De Wagner aussi, il est question, mais par le biais de ce qu’écrivit sur lui Nietzsche dont on sait qu’après avoir été un fervent admirateur du maître de Bayreuth, il s’en détourna pour le critiquer sévèrement dans l’un de ses derniers ouvrages. Sur certains écrivains et sur leurs livres, Geoff Dyer écrit tout aussi généreusement que sur le tennis, entre autres sur Jack Kerouac qui, après avoir écrit Sur la route en 1957, fut « condamné à vivre le reste de sa vie dans le sillage de sa propre légende », sur Hemingway, Updike, Jean Rhys.

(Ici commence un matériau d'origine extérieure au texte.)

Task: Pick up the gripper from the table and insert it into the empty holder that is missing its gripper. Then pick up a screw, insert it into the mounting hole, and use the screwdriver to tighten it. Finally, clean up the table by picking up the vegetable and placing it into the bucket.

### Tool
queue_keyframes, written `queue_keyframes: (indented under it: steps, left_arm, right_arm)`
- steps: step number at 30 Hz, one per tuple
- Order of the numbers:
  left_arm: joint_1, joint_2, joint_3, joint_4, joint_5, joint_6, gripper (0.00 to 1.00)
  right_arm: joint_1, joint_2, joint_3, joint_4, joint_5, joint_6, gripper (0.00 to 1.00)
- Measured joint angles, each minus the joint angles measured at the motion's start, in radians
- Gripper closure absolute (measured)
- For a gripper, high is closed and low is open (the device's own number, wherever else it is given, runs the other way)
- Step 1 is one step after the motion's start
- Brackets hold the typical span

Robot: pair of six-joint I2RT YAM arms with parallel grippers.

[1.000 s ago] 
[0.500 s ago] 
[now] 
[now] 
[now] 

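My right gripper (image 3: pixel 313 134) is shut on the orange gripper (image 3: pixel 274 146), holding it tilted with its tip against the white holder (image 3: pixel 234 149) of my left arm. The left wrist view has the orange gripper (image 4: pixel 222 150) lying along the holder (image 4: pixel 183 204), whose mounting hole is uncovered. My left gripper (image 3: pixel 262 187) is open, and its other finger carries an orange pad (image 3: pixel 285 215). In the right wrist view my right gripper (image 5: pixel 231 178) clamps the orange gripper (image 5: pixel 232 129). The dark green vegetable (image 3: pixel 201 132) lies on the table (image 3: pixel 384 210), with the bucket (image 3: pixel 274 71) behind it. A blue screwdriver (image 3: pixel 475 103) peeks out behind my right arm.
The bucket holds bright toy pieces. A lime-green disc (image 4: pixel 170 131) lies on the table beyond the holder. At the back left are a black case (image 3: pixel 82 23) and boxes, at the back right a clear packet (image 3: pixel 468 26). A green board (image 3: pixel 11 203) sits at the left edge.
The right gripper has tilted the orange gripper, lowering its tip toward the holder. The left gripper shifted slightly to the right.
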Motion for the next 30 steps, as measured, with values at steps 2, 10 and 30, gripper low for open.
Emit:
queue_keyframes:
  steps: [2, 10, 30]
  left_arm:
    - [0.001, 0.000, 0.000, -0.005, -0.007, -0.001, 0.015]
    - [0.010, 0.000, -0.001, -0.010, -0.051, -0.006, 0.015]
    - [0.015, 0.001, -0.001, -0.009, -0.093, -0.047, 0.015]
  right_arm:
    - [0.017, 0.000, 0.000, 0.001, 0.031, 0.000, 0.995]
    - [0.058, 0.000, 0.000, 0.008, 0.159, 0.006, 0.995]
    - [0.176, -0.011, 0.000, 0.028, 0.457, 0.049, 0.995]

Mais c’est surtout Nietzsche sur lequel s’attarde l’écrivain, multipliant les remarques pertinentes sur sa vie et son œuvre. Enfin, l’on ne manquera pas d’apprécier les pages consacrées à quelques peintres, Giorgio de Chirico (qui, après 1919, ne fit plus que « se plagier lui-même ») et, surtout, Joseph Turner, le grand peintre britannique dont les dernières œuvres, incomprises par presque tout le monde de son vivant, préfiguraient l’art abstrait. Geoff Dyer se plaît également à disserter sur les points communs entre Turner et Beethoven, deux génies dont l’apparence fruste et vulgaire surprirent leurs contemporains qui se demandaient comment de tels hommes pouvaient être d’aussi éblouissants créateurs !
On trouvera encore, dans ce livre, beaucoup de considérations à la fois subtiles et amusantes, entre autres sur les livres que Dyer n’a jamais pu finir ou sur sa découverte émerveillée de Colonel Blimp (1943), un film de Michael Powell et Emeric Pressburger. À chaque fois et sur chaque sujet et quelle que soit la forme choisie, critiques, mémoires ou saillies réflexives, nous avons de quoi nous régaler de l’art singulier d’un auteur très attachant.